Il matrimonio di Figaro, Roma, Teatro Quirino, 19 gennaio 1946. Con un interprete come Vittorio De Sica, nella parte di Figaro, la commedia, grande commedia, avrebbe dovuto ridare, con la bellezza del suo linguaggio, quanto di amaro è riposto in essa; tutto il senso di sofferenza umana che l’opera contiene, pur sotto quel velo di divertimento, necessario per poter parlare in quel tempo. Ma il regista Luchino Visconti, riunendo le varie parti della vicenda in due soli atti, con un scenario fisso, ha voluto dare all’opera immortale un aspetto diverso, esteriore elegante e formale, ricavandone un piacevolissimo divertimento-balletto. Se lo spettacolo è risultato deliziosamente visivo, questo però non ha nulla a che fare con la sostanza della commedia.
Spettacolo, diciamo subito, singolare e meritevole della più rispettosa considerazione per l’intelligenza, il buon gusto, il fervore, i mezzi e la fatica che vi sono stati profusi. Ma, dobbiamo aggiungere immediatamente, spettacolo erroneamente impostato e, pertanto, sostanzialmente mancato, nonostante gli innumerevoli, vivacissimi scintillii di talento realizzativo, che l’hanno reso festevole e gradito agli spettatori. La preferenza di Visconti per i temi a substrato complesso, tormentato e morboso, che suscitano in lui il calore di un’appassionata aderenza, può ormai considerarsi acquisita. Dinanzi a opere di altro carattere, Visconti rimane distaccato, intimamente estraneo, e non può servirsene, quindi, altro che di pretesto per “fare spettacolo”. Egli è troppo uomo di teatro per non avvertire la necessità di risolvere spettacolarmente la realizzazione di un’opera che altrimenti rimarrebbe in lui fredda ed inerte, e si affida pertanto in tal senso alle risorse di sensibilità e di talento artistico così vaste ed incisive nella sua personalità sui risultati, però, è naturalmente sospesa in continuazione la spada di Damocle di una mancata partecipazione interiore, di una elaborazione tutta estraniata, mentale, decorativa. E indubbiamente gravi, per l’equilibrio e per il rendimento, sono i pericoli di una regia “a freddo” da parte di un temperamento irruente e insofferente come quello di Visconti.
Il testo di Beaumarchais è stato piegato a canovaccio di balletto, di pantomima, d’intenso, coloritissimo “divertissement”. Non saremmo certo noi a gridare allo scandalo per un’aprioristica opposizione.
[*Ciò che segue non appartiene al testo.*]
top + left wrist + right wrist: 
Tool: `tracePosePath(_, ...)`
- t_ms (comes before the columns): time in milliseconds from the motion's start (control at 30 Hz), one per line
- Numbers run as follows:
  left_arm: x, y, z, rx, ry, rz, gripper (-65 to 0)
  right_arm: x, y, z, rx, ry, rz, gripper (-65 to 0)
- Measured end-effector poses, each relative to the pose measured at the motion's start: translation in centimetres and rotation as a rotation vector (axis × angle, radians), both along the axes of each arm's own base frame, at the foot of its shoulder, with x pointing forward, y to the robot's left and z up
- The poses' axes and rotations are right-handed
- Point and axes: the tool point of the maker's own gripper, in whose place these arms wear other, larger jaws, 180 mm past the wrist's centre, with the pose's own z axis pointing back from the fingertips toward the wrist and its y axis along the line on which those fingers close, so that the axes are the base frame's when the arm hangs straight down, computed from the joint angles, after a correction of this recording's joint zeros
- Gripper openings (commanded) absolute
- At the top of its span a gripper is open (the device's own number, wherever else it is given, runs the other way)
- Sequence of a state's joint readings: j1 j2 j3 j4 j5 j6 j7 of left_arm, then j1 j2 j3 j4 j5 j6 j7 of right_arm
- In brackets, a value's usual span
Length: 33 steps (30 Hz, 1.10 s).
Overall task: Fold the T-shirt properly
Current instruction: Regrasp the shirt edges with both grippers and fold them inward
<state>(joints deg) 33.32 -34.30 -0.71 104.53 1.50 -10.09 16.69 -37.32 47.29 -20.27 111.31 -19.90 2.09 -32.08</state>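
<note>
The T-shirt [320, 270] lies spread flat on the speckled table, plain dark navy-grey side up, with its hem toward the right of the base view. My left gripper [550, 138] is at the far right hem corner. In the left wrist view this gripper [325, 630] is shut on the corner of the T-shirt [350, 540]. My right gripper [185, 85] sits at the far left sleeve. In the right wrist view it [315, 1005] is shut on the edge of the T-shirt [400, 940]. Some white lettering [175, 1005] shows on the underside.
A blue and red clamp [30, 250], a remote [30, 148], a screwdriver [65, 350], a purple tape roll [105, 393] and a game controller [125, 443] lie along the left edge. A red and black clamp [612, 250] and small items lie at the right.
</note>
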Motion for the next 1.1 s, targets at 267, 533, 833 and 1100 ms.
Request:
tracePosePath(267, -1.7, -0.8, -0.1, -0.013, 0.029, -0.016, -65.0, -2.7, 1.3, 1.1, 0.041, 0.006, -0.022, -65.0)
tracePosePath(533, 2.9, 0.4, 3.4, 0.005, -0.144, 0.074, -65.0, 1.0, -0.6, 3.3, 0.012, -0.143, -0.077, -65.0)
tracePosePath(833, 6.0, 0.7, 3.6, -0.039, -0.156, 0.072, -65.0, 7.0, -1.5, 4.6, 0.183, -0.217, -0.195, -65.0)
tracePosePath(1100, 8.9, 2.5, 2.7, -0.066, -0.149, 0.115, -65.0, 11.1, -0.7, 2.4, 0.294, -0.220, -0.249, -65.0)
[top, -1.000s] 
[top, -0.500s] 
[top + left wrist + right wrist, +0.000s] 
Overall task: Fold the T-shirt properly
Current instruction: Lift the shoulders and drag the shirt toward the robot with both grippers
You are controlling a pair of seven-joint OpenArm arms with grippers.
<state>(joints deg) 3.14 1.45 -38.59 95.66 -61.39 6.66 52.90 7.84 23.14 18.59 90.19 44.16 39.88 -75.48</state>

Opere della più alta nobiltà possono dar luogo, infatti, ad adattamenti e trasposizioni della più disparata levatura: quel che si richiede, però, è che la trasposizione sia veramente tale, che cioè i caratteri e i valori dell’originale appaiano trasfusi integramente nella riduzione o, per lo meno, con l’intensità massima che i nuovi modi di espressione consentono. Nell’adattamento visconteo, invece, la più grande parte delle preziosità del genialissimo orologiaio-musico-avventuriero e poeta settecentesco risultavano disperse, per dar luogo a delle molteplici e spesso disunite variazioni e compiacimenti spettacolari, i quali, scivolando a volte nelle mani e dalle intenzioni del regista, andavano a scadere in un sottofondo rivistaiolo.
L’interpretazione ha risentito dei difetti come dei pregi della regia, e non è valutabile su di un piano d’indipendenza recitativa. La più obbediente alle disumanate intenzioni dell’esecuzione ci è parsa Vivi Gioi; prodigio, ma a cavallo tra l’umanità e una festosità da “animatore” di “féerie” il De Sica, operettisticamente gustoso e corretto il Besozzi. Su Pierfederici ed il suo Cherubino si dovrebbe aprire un nuovo capitolo di discussione e perciò ci limitiamo a rilevare in conclusione che, nonostante le fondatissime critiche, lo spettacolo ha costituito, come tutto ciò a cui mette mano Visconti, l’argomento del giorno per la durata della sua programmazione negli ambienti romani, sia di autentica che di pseudo intellettualità.